◆ Goal of the exercise ◆
Retype exactly what appears below from the line containing "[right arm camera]" down to the line containing "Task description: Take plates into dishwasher", keeping both end lines. Do not include pictures.

Data listing section start

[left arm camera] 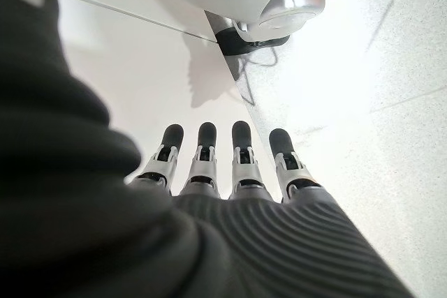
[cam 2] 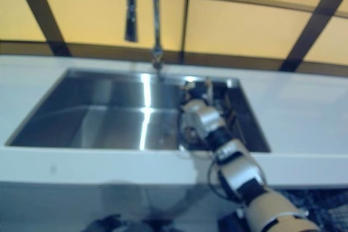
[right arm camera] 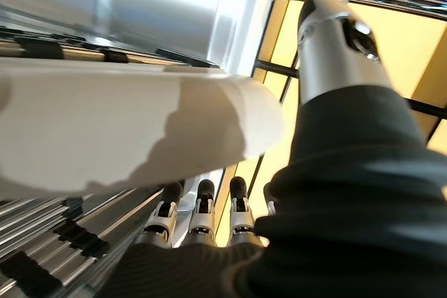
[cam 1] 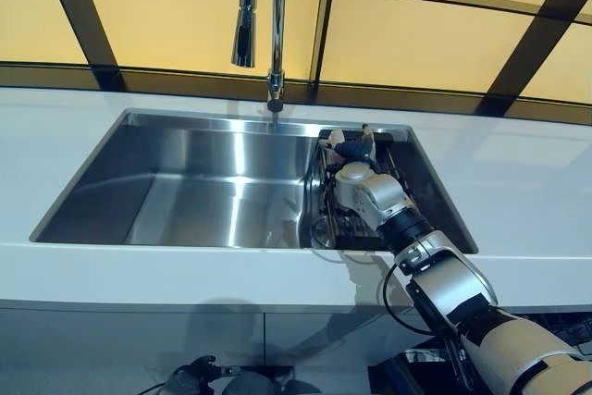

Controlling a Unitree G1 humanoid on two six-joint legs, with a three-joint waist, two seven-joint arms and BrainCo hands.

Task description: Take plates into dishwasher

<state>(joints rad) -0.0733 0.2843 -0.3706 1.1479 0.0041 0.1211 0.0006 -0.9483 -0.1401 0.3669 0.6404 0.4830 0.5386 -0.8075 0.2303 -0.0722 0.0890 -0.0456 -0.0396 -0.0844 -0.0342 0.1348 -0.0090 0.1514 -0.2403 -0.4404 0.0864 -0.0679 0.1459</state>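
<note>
The robot's right hand [cam 1: 354,166] reaches down into the right end of a steel sink [cam 1: 185,193] set in a white counter [cam 1: 518,182], where a dark dish rack [cam 1: 326,228] stands against the sink's right wall. A tall chrome faucet [cam 1: 250,16] rises from the counter's back edge behind the sink.

From the head views the plate cannot be made out. Only the right wrist view shows it: a white plate [right arm camera: 105,130] close before the hand, its broad face spanning the frame with its rim [right arm camera: 269,127] near the thumb [right arm camera: 328,40]. The fingers [right arm camera: 201,204] lie straight beneath the plate, above the rack's bars; whether thumb and fingers actually clamp it cannot be told.

The left hand [left arm camera: 230,172] hangs low beside the cabinet front, fingers straight and holding nothing, shown clearly only by its own wrist view.
</note>
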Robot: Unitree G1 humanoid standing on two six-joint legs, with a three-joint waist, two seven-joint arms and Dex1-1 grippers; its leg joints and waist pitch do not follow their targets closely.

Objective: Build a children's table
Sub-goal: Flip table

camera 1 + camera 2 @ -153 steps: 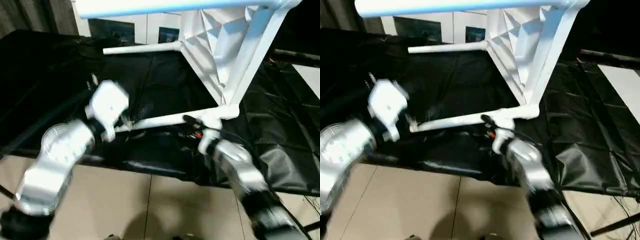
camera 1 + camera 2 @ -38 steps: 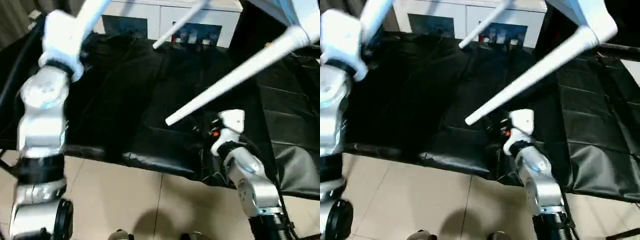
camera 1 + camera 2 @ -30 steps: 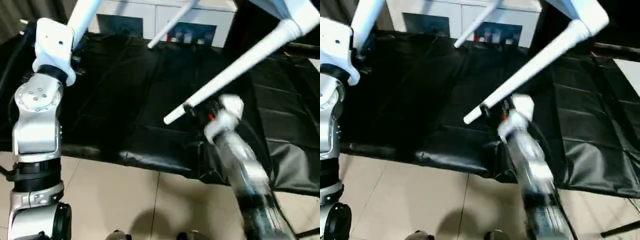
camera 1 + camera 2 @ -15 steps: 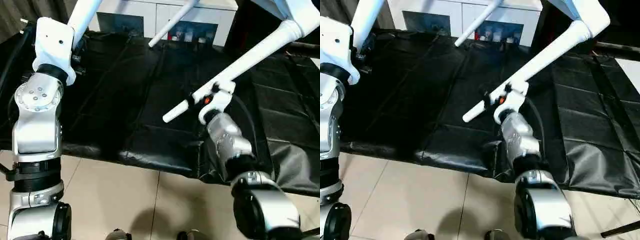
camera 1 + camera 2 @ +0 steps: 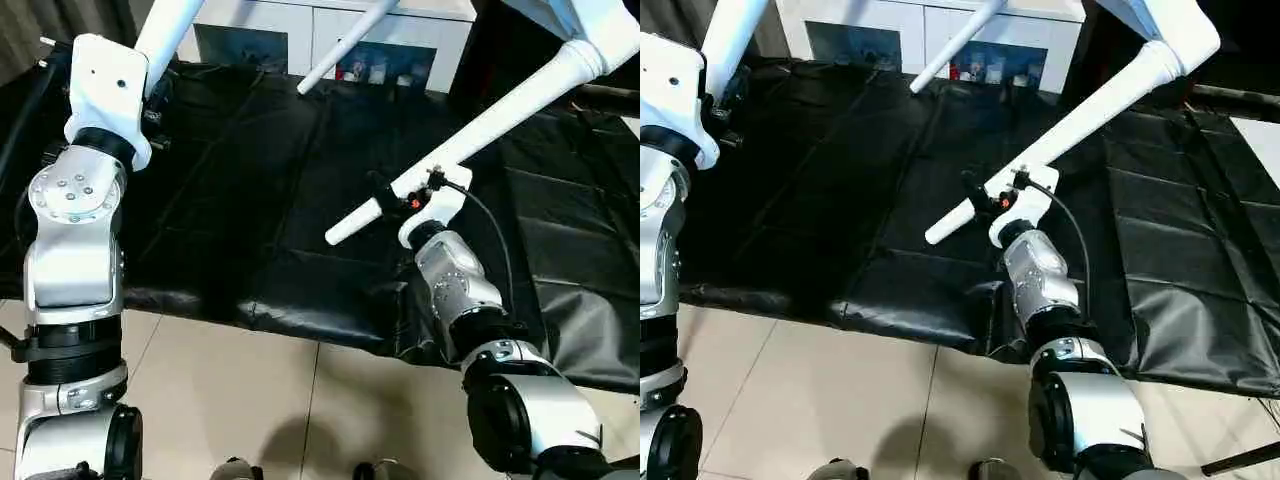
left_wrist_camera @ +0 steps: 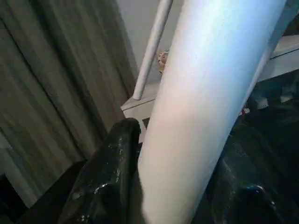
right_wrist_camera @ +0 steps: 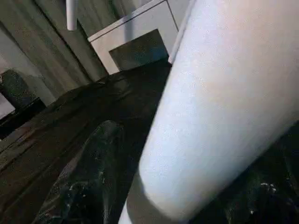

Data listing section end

◆ Reply ◆
[right arm camera] 
[cam 1] 

Controlling a Unitree G1 humanoid on two six-joint legs, with a three-joint waist, two seven-joint arms and BrainCo hands.

Task description: Take plates into dishwasher

With that, the answer is complete.